Painting for Frederick, 52, has been his constant as life was disrupted by serious health issues that brought him back to the St. Louis area after living most of his adult life in Dallas. He moved to Texas for an advertising job after graduating in 1988 from what is now Missouri State University in Springfield, Missouri. He soon abandoned the job and shunned his father’s advice to sell life insurance. He wanted to make a go of it as an artist.
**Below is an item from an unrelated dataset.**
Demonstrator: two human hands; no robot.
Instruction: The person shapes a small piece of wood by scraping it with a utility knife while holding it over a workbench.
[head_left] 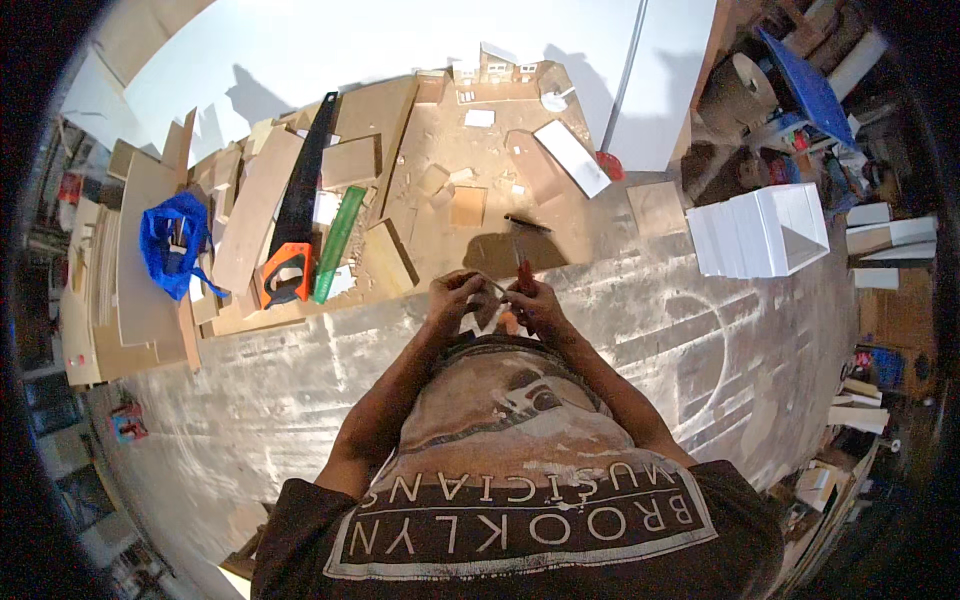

“I decided to paint (for a living), and it just took off,” he said of a hobby he has had since he was a boy. Frederick lived above his studio and carved out a reputation that made him a comfortable living, he said, promoting his work on the then-burgeoning internet.

But after the stroke, his parents worked to get him back to St. Louis and helped him find Doorways. He was reluctant to come back, but he could no longer manage on his own.

Church member Mike Moran is a glass maker who helped hang Frederick’s works for the show. He sees it as a perfect fit for the congregation’s outreach direction.

“We started thinking about how could we be more than a gallery and be relevant in the art community and what would the terms of that be?” Moran said. “We’re not a profit-driven gallery, so we can focus on compelling work that follows in the vein of the church mission and not be constrained by whether the art is marketable.” But, he stressed, “the work also must be of excellent quality.”

For Frederick, it marks his first exhibit since moving back to St. Louis, where he thought selling art would probably be a thing of the past, just like his passion for bike riding.

A smile fills his face when he thinks about prospective art buyers filling the church chapel and looking at his paintings. But when he is asked about his work, his speech comes slowly and with effort.

“Every time I pick up a canvas, I want to leave something behind,” Frederick said, his voice catching slightly.

He is an artist given a new perspective, one he is slowly learning to accept. And with it comes a long-standing tradition to give back, something he became known for in Dallas. Fifty percent of the sales from his art will go to Doorways.